If my lender shuts down, do I still have to repay the loan?
Yes. When you borrow money, you sign a legal contract containing specific terms and conditions related to your payments, rates and more. The legal status of your contract doesn’t change when your lender shuts down.
In fact, you might not notice much of a difference in your repayment experience after a lender goes defunct. That’s because your debt is typically up for sale when a lender closes. Another company simply buys your loan and starts receiving your repayments. In some cases, your loan can fall under the control of the Federal Debt Insurance Corporation (FDIC).
Either way, your loan terms will likely carry over to a new company — with the same APR and repayment terms.
What happens if I stop making repayments?
Your new lender will inevitably notice, and the lapse can seriously damage your credit score.
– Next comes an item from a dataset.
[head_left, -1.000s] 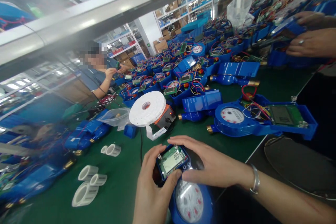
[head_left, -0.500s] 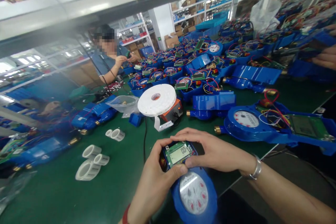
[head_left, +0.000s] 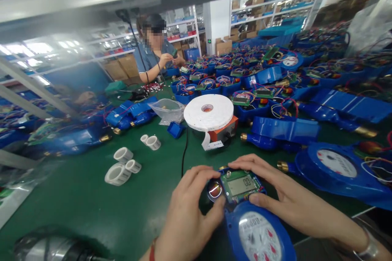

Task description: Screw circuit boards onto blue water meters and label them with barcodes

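A blue water meter (head_left: 260,232) lies at the near edge of the green table (head_left: 76,195), its white dial toward me. Above the dial sits a green circuit board with an LCD screen (head_left: 241,184) in the meter's open housing. My left hand (head_left: 188,216) curls around the board's left side, thumb pressed by the screen's lower left corner. My right hand (head_left: 290,200) wraps the right side, fingers over the board's top edge and thumb at its lower right. Both hands grip the meter and board between them.
A white tape roll on an orange dispenser (head_left: 210,118) stands just beyond my hands. Small white label rolls (head_left: 122,163) lie to the left. Many open blue meters with wires (head_left: 337,167) crowd the right and back. A seated person (head_left: 153,49) works across the table.
The view has swung left and down, so the meter sits further right in the picture. My hands stay on the board, fingers spread slightly wider around it.
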`<state>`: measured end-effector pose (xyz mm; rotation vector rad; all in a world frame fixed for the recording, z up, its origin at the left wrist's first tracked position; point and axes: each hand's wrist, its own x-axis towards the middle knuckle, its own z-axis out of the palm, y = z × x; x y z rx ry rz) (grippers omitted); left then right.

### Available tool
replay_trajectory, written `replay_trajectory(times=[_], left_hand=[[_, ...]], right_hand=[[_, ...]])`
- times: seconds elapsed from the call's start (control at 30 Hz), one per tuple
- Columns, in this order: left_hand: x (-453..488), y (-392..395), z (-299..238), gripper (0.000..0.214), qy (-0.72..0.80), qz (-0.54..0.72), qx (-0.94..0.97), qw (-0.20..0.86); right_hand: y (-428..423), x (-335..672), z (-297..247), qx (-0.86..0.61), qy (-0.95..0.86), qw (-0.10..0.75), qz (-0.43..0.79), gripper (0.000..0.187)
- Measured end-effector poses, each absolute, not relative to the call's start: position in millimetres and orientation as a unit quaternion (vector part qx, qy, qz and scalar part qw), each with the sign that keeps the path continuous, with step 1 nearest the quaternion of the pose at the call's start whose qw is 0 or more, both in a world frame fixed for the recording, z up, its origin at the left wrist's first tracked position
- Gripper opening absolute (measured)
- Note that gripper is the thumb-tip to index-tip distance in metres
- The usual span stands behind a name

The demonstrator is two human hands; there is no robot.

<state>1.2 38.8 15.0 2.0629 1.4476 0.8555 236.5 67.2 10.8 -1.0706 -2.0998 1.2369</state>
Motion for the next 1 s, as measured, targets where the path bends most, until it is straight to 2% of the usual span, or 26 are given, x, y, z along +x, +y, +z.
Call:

Depending on why your original lender shut down, it’s possible that your new one will be even better at keeping track of your repayments.
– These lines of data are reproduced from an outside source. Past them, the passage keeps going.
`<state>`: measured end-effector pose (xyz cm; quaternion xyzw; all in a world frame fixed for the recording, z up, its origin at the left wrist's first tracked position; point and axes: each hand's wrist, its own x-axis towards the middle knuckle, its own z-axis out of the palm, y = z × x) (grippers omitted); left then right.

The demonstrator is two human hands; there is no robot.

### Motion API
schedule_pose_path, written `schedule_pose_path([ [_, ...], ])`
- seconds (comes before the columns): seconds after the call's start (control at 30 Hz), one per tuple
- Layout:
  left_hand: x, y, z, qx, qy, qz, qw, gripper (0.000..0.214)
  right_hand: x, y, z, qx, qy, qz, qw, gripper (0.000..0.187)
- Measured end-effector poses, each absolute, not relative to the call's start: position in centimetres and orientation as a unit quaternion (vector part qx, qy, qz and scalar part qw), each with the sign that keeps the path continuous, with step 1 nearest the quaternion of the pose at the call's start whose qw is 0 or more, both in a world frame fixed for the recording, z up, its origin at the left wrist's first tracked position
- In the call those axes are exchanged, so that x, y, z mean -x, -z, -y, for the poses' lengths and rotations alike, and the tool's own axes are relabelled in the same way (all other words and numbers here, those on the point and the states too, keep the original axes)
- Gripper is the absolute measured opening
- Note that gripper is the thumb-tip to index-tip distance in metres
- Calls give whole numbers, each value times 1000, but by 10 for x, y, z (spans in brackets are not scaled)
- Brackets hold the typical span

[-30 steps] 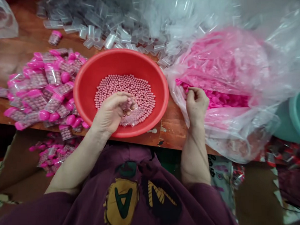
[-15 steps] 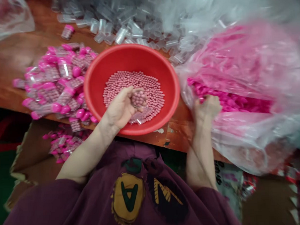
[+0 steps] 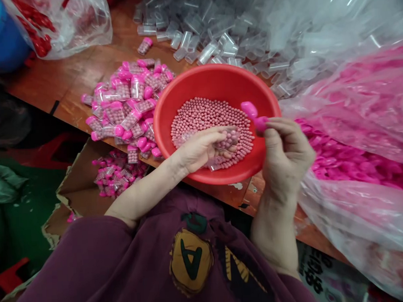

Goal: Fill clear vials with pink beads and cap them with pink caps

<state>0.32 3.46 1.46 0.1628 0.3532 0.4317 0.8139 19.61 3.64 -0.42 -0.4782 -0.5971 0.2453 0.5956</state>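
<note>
Left grip closed on a clear tube over pink pills; right grip pinching a pink cap; capped tubes heaped at 10 o'clock, empty tubes at 12.

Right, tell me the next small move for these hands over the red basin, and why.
Probably press the pink cap pinched in the right hand onto the clear tube in the left hand. The tube seems to hold pink beads scooped from the red basin, and capped tubes lie piled beside it.
</note>
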Motion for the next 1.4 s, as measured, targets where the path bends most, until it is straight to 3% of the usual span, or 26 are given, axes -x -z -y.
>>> schedule_pose_path([
  [0.1, -4, -14, -33, -163, -437, -352, 811, 11, -182, 7, -34, 467, -247, 649, 547, 15],
  [0.27, -3, -10, -32, -161, -444, -345, 811, 6, -174, 22, -31, 458, -274, 637, 556, 38],
  [0.4, -2, -7, -31, -174, -439, -344, 812, 8, -180, 21, -31, 485, -270, 662, 504, 24],
  [0.57, -3, -6, -31, -178, -438, -334, 815, 8, -188, 5, -26, 474, -288, 682, 477, 22],
  [0.77, -3, -6, -30, -193, -423, -337, 819, 6, -187, -5, -23, 475, -257, 668, 512, 18],
  [0.87, -2, -4, -28, -217, -419, -324, 820, 12, -185, -3, -23, 489, -261, 661, 507, 22],
  [1.03, -2, -1, -28, -246, -419, -355, 799, 21, -186, -5, -24, 481, -258, 679, 490, 13],
  [1.4, -4, -9, -28, -214, -439, -351, 799, 6, -169, 0, -21, 527, -248, 611, 536, 10],
])
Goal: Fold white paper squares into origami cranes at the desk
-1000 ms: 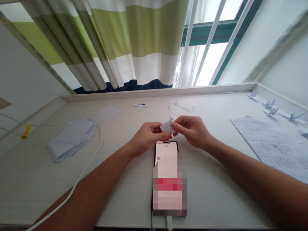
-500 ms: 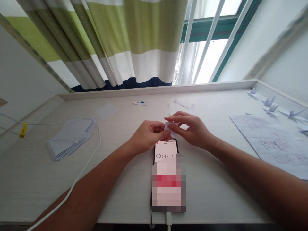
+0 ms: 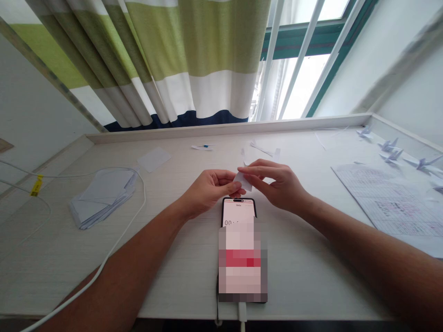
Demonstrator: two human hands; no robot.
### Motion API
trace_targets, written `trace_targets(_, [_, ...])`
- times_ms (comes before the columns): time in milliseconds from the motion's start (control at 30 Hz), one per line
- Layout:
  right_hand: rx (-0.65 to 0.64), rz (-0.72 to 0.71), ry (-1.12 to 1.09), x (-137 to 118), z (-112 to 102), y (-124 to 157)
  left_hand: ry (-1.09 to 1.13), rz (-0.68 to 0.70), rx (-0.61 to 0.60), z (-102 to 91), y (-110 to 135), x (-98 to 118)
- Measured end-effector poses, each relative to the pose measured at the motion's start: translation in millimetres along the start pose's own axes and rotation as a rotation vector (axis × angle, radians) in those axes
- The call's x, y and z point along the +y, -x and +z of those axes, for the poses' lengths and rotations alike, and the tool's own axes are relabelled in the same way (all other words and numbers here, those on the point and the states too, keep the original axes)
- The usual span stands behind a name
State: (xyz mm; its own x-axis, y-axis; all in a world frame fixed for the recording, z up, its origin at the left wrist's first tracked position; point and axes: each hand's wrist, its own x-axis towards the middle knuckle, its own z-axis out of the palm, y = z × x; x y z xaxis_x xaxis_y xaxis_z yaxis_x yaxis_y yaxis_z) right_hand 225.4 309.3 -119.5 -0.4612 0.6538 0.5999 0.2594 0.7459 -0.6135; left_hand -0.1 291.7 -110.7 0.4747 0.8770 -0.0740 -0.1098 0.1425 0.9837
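A small folded piece of white paper [image 3: 246, 182] is held up between my hands, just beyond the top end of the phone. My left hand [image 3: 216, 188] pinches its left side between thumb and fingers. At its upper edge, the thumb and fingertips of my right hand [image 3: 273, 180] close on the paper. Beneath lies a phone [image 3: 238, 213] with a lit screen, partly blurred out, and a white cable plugged into its near end.
A stack of white paper [image 3: 104, 196] and a single sheet [image 3: 154, 159] lie left. A white cable [image 3: 143, 198] crosses my left forearm. Paper scraps [image 3: 265, 150] lie beyond my hands. Several folded paper cranes [image 3: 389, 145] stand at right, behind a written sheet [image 3: 391, 198].
The folded paper has turned in my fingers, so a pointed corner now shows upward. My right fingers have drawn together at its upper edge, and both hands have shifted slightly.
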Motion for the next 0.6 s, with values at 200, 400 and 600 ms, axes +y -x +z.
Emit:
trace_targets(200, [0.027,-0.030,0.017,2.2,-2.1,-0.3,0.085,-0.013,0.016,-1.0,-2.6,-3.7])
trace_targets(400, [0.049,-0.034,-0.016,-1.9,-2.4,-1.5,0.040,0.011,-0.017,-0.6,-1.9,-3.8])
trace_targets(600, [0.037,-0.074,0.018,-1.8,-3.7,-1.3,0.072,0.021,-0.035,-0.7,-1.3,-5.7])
Payments that are more than 30 days late can show up as delinquencies on your credit report, sometimes resulting in a drop of up to 110 points in your score. Any defaults could follow you around for years to come, making it difficult to qualify for future loans, credit cards, mortgages and more.
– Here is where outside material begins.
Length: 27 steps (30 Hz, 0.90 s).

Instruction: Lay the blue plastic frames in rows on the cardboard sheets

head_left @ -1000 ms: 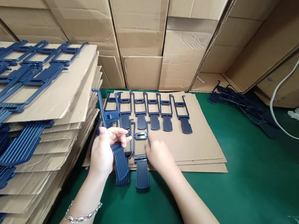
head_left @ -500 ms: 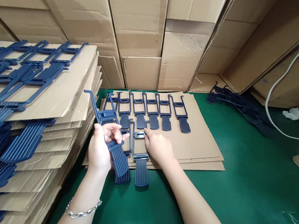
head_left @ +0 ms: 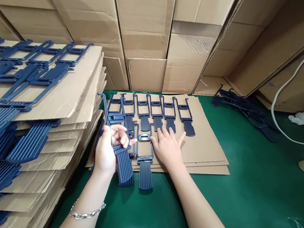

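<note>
My left hand (head_left: pixel 109 148) is wrapped round a dark blue plastic frame with a ribbed pedal-like plate (head_left: pixel 124 168), held tilted above the cardboard sheet (head_left: pixel 207 150). Another such blue frame (head_left: pixel 146 175) lies flat on the sheet, its ribbed plate reaching past the near edge onto the green surface. My right hand (head_left: pixel 168 148) rests just right of that frame, fingers spread, fingertips close to the ribbed ends of the back row. Several more of these frames (head_left: pixel 188 117) lie side by side along the sheet's far part. My left hand and its frame partly hide those at the left.
On the left rises a tall stack of cardboard layers (head_left: pixel 56 144) with blue frames between them. A loose pile of blue frames (head_left: pixel 243 106) lies at the back right. Cardboard boxes (head_left: pixel 152 24) wall the back. A white cable (head_left: pixel 278 92) hangs at the right.
My right hand has let go of the flat frame, moved slightly right and spread its fingers. My left hand still holds its frame, now a little further right in view.
</note>
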Motion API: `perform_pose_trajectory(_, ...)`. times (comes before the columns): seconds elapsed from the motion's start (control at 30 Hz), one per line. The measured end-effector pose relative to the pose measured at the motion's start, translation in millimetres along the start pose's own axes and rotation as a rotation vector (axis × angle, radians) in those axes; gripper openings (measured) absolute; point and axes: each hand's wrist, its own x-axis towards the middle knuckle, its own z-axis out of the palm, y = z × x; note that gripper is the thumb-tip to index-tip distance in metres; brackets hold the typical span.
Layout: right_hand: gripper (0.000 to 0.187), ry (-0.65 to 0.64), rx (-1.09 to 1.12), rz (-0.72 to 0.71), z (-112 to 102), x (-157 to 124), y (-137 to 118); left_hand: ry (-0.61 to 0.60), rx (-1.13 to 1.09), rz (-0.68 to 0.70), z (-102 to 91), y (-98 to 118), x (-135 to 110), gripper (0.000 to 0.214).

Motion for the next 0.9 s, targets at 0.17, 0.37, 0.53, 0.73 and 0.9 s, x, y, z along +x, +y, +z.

List of recently out-of-business lenders
|Lender||When it shut down||What happened||Consider these alternatives|
|Vouch||2016||Stopped issuing personal loans after it couldn’t compete with larger companies.||LendingClub and OneMain financial offer personal loans with cosigners — Vouch’s biggest draw.|
|BitLendingClub||2016||Shut down after pressure from regulators in Bulgaria, where it was based.||Bitbond and BTCPOP offer loans in bitcoin.|
|Cash on Demand Kalamazoo||2017||Regulators shut it down for charging illegally high interest. They also accused it of charging hidden fees.||CashNetUSA and ACE Cash Express offer payday loans delivered as quickly as the next day.|
|Western Sky — also known as Lakota Cash, Great Sky Finance, Big Sky Cash and Red Stone Financial, Payday Financial and Financial Solutions||2013||Federal regulators shut it down for claiming it wasn’t a payday lender and for charging extremely high interest rates.||OppLoans and BlueTrust offer installment loans to bad-credit borrowers.|
|Great Plains Lending||2015||Stopped originating loans after a legal dispute over whether New York State regulations apply to tribal lenders (payday loans are illegal in New York).||Cash advance loans like those offered by Check ‘n Go are sometimes legal in states where payday loans aren’t.|
|Karrot Personal Loans||Unclear||Its parent company, Kabbage, is focused on business lending instead.||Get fast personal loans from lenders like LendingClub and Prosper.|
|Ascend||2017||Unclear||LendingPoint specializes in fair-credit borrowers, and your local credit union might offer credit-builder loans similar to Ascend.|
|LoanNow||2017||Unclear||Get an installment loan from OppLoans or LendYou.|
|CircleBack Lending||2016||Wasn’t profitable enough.||Get up to $35,000 in financing from online lenders like Best Egg.|
|Springleaf Financial Services||2015||SpringLeaf bought OneMain Financial, taking its name.||OneMain Financial is the new Springleaf.|
|Float||2017||Closed after it didn’t earn enough funds.||Banks like PNC Bank and Wells Fargo offer personal lines of credit.|
Here’s what typically happens to your loan when a lender shuts down
The most immediate action is that your lender stops funding loans. This typically won’t affect you unless you own a line of credit you’d like to tap into or want to apply for a new loan.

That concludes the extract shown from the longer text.